Painted as a gift for Roger Scaife, a friend of the artist and editor at Houghton Mifflin, the present work depicts Blubber Island, also known to locals as Blubber Butt, which is a small body of land located off the coast of Port Clyde. Inspired by Maine customs, Wyeth portrays a local lobsterman, Norry Seavey, laboriously pulling a lobster trap out of the water to examine its contents. Straying from his usual tendency to keep his subjects anonymous, Wyeth chose to identify the man in the title, emphasizing his personal connection to the place. Here, Wyeth skillfully composes a dramatic perspective--the painting's solitary figure appears diminished by the vast sky and the boulders of the island behind him. Wyeth chooses to render the ocean in a bright palette of intense blues mixed with greens integrating a magical and slightly surreal quality into the composition. These surrealist elements are further underscored by the dramatic shadows cast by the rocks on the island and traps on the dory.

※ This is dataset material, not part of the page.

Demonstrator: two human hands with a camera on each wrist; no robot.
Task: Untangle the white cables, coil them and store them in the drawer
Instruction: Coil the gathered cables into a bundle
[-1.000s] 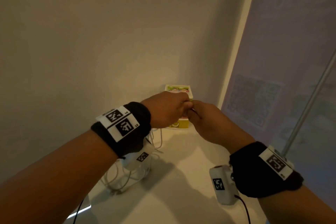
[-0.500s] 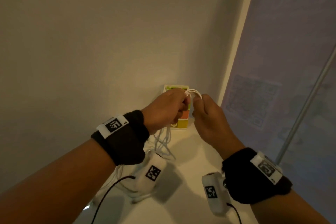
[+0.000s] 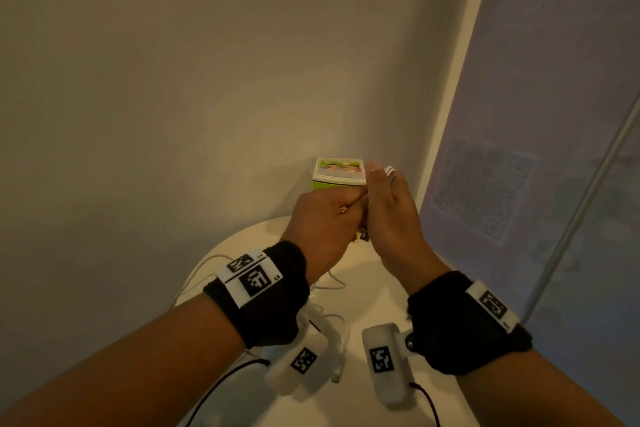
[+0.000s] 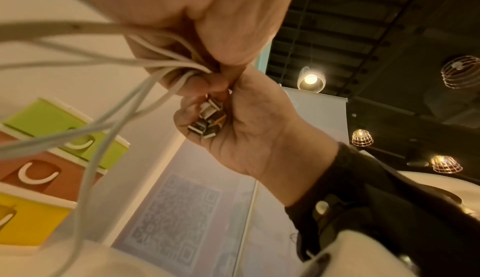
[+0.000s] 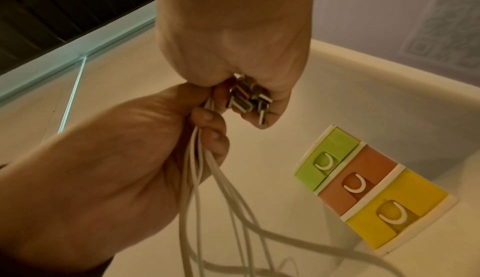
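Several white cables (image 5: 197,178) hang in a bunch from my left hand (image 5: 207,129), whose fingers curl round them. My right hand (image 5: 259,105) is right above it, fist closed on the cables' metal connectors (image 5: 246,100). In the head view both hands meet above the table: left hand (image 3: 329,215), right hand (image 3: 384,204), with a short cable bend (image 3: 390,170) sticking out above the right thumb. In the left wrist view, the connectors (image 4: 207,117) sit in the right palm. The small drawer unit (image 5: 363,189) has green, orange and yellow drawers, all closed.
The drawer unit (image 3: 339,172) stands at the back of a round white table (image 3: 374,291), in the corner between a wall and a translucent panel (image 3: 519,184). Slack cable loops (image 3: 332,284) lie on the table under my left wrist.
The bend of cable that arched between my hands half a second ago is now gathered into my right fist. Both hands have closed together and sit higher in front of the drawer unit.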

Norry Seavey Hauling Traps off Blubber Island is exemplary of Wyeth's highly personal style which combines his training and background as an illustrator with his fascination with the natural landscape. In a letter to his daughter, Ann McCoy, dating to the summer of 1938, the year in which the present work was painted, Wyeth writes of his observation of and reaction to the Maine landscape, "My imagination is suddenly whipped into an almost exalted appreciation of the magnificence of the little isolated and unrelated scene before me, and I am astounded at its vast beauty and its sublime importance, and am made to realize in one poignant spasm, that and magnificence possible for human sight and spiritual pleasure. The limitless ocean itself, the mountains and valleys of the world are of no greater importance in appearance or significance." (The Wyeths: The Letters of N.C. Wyeth, 1901-1945, Boston, Massachusetts, 1971, p. 775) In Norry Seavey Hauling Traps off Blubber Island Wyeth communicates this wonder through the vehicle of his brush, resulting in a timeless depiction of this beloved setting.